Marine Fonteyne, perteneciente a la primera generación de una familia belga establecida en Brasil creó la instalación Ancestral lines-Inherited Ties, 2025, uniendo muebles y colchas tejidas pertenecientes a sus antepasados, nacidos en la ciudad reconocida por sus encajes, Brujas, con hilos rojos y bordando con estos el marco de sus fotos en patrones que evocan la tradición belga.
Hay muchas obras destacables como las intervenciones textiles de Paola Mondolfi en Lighter Legacy, Weaving chairs, 2025; Requiem, 2024, con hilos y cerámicas telúricas de Milena Martínez Pedrosa; o Chromatic Memory, de Jacqueline Reis, inspirada en las cartas de colores que manejaba su padre, químico textil; entre muchas otras.
Es imposible describir aquí el modo en que lo ancestral y lo colectivo, y las evocaciones de muertes y nacimientos se recrean en numerosas técnicas textiles y en instalaciones marcadas por el diálogo entre tradiciones culturales diversas. Menciono apenas ejemplos como invitación a recorrer con el tiempo requerido esta exhibición que las entrelaza y no excluye visiones críticas.
Laura Marsh muestra sus banderas conceptuales. En una de estas se lee: “Reset humanity”. Ese llamado a recomenzar colectivamente resuena con la video instalación de Carola Bravo Threads of Yanomami Wisdom, 2022, que recrea la estructura habitacional circular del “chabono”, refugio de este milenario pueblo que habita espacios abiertos al cielo y a la visión de la naturaleza.
La chilena Isabel Infante usa la técnica ancestral del telar de cintura y la fibra vegetal del agave en la obra geométrica Sisal I, 2023, que recupera y reactualiza el uso de este material lleno de antiguas cargas simbólicas mesoamericanas referidas a la relación con la tierra, y hoy desplazado por el plástico.

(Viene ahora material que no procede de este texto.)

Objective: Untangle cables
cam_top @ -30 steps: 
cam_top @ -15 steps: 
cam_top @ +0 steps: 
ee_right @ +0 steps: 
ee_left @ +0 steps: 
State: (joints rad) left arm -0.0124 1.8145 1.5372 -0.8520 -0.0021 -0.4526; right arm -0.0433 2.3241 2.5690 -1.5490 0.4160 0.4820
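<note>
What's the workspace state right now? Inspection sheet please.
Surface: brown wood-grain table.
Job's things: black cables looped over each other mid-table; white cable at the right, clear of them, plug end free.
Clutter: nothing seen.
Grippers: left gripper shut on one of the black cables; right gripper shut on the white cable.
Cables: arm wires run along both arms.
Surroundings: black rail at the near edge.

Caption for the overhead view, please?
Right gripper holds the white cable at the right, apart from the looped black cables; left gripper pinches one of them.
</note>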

La brasileña Silvana Soriano trabajó con otras dos artistas de su país -Fernanda Froes y Bella Cardim- para recrear en su obra Blanket, 2025, la fuerza de lo colectivo en la tradición del “quilt” (o colchas hechas de retazos de ropa o tela) que no sólo fue una temprana práctica de reciclaje para las mujeres que venían con las oleadas de colonos europeos a Estados Unidos, sino una “escritura” de memoria cultural que revivía la poderosa tradición textil africana y creaba patrones de resistencia, como fue el caso de las “guilters” de Gee´s Bend en las orillas del Río Alabama.
Las fricciones culturales animan a su vez la instalación totémica de Diane Arrieta, Good Little Soldiers, 2024. Las columnas circulares construidas con fibras textiles culminan en poderosas cabezas de animales que rinden homenaje a sus antepasados pertenecientes al pueblo originario Jeaga, mientras las columnas que finalizan en objetos como la Biblia o la Cruz exorcizan el dolor ante el desplazamiento de sus tierras y creencias en el sur de la Florida bajo la imposición de la fe cristiana.
En The Winds of Homecoming, 2023, Yolanda Sánchez trae al arte contemporáneo la tradicional técnica coreana del bojaqi, anudando fragmentos de telas de colores translúcidos, y sus implicaciones de buena fortuna, a modo de una práctica que une varias culturas e invita, como en la línea del poema de Rainer María Rilke que le da título, a “no vivir separados”. Al fin y al cabo, Líneas ancestrales implica en conjunto un proceso de rememoración y sanación que nos conecta a la memoria multicultural de la humanidad.
‘Ancestral Lines’, Coral Springs Museum of Art, 2855 Coral Springs Drive, Coral Springs, FL 33065. Hasta el 5 de julio.